What you are asked to do:
Return the number of lines below with "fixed" in them, and nothing else.

Data:
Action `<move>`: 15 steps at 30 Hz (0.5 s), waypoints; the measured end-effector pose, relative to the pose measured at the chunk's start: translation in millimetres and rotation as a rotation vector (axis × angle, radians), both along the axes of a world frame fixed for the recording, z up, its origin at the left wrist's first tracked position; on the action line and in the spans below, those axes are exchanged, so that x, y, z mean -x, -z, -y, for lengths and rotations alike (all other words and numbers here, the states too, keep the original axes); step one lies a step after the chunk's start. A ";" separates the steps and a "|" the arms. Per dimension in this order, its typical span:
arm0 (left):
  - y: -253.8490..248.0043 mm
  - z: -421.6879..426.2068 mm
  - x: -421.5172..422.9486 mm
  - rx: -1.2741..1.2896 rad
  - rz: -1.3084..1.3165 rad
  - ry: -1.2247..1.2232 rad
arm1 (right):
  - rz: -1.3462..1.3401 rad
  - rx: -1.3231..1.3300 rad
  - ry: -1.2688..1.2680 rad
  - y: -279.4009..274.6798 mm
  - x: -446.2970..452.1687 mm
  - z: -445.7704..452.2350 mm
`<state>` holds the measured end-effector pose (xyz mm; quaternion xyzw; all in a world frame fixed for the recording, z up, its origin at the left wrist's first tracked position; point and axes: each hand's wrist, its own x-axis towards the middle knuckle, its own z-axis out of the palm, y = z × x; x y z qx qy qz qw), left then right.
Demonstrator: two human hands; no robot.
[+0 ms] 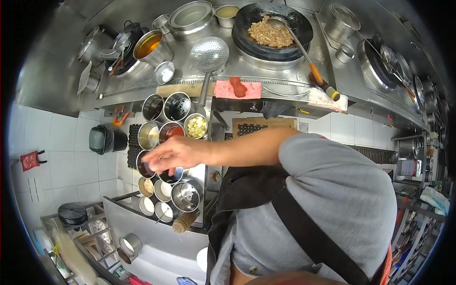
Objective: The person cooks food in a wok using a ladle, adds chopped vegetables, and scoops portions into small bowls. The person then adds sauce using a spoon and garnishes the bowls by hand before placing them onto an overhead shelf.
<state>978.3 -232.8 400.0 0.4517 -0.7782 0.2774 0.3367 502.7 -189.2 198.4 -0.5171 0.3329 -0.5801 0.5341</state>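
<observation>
My right hand [175, 154] reaches over a cluster of metal condiment pots, its fingers apart and pointing down; nothing shows in its grip. Beneath the fingers are a pot of dark contents [145, 165] and another dark pot [172, 175], partly covered by the hand. Just behind it stands a pot of red sauce [172, 130]. Nearby are a pot of pale yellow-green chopped pieces [196, 126], a pot with a little yellowish liquid [148, 135] and pots of white contents [164, 211]. My left hand is out of the frame.
A wok [247, 35] holds brown minced food, with a wooden-handled ladle [306, 54] leaning across its rim. A perforated strainer [209, 54] overhangs the stove edge beside a pink cloth [223, 89]. A pot of amber liquid [153, 47] stands left; a green bin [99, 139] is on the floor.
</observation>
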 end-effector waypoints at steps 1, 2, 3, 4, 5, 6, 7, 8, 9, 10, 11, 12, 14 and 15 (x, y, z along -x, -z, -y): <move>17.8 2.3 34.7 -0.123 -0.027 0.207 | -0.007 0.003 0.001 -11.1 -1.9 -4.9; 31.4 -14.3 135.3 -0.212 -0.220 0.329 | 0.248 -0.112 0.005 -20.7 -2.9 -13.1; 52.5 -13.6 181.1 -0.302 0.017 0.557 | 0.504 -0.229 0.011 -24.5 -0.5 -18.7; 75.7 -12.5 220.5 -0.436 0.195 0.642 | 0.592 -0.272 0.000 -15.0 10.6 -27.9; 113.7 -11.6 260.5 -0.554 0.177 0.820 | 0.737 -0.295 0.078 -8.4 23.8 -44.2; 137.5 -16.4 304.8 -0.683 0.208 0.997 | 0.730 -0.324 0.238 34.3 42.8 -45.2; 162.3 -19.1 340.6 -0.733 0.181 1.126 | 0.797 -0.304 0.362 52.1 69.5 -67.6; 180.0 -23.5 371.5 -0.832 0.185 1.194 | 0.703 -0.248 0.453 71.5 96.4 -94.6; 197.3 -26.6 401.4 -0.914 0.172 1.294 | 0.651 -0.275 0.573 79.1 116.8 -116.9; 203.3 -33.0 429.4 -0.942 0.126 1.364 | 0.592 -0.309 0.627 96.2 139.0 -138.8; 208.7 -40.4 454.5 -0.959 0.014 1.368 | 0.546 -0.305 0.708 98.6 157.7 -155.8; 221.3 -43.5 480.0 -0.969 -0.115 1.348 | 0.447 -0.268 0.779 98.7 174.8 -170.3; 260.1 -61.1 534.7 -1.594 -0.617 1.018 | 0.351 -0.364 0.849 97.3 208.9 -190.7; 267.6 -62.6 559.0 -1.900 -0.746 1.021 | 0.351 -0.363 0.858 97.4 224.1 -194.6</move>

Exercise answer:
2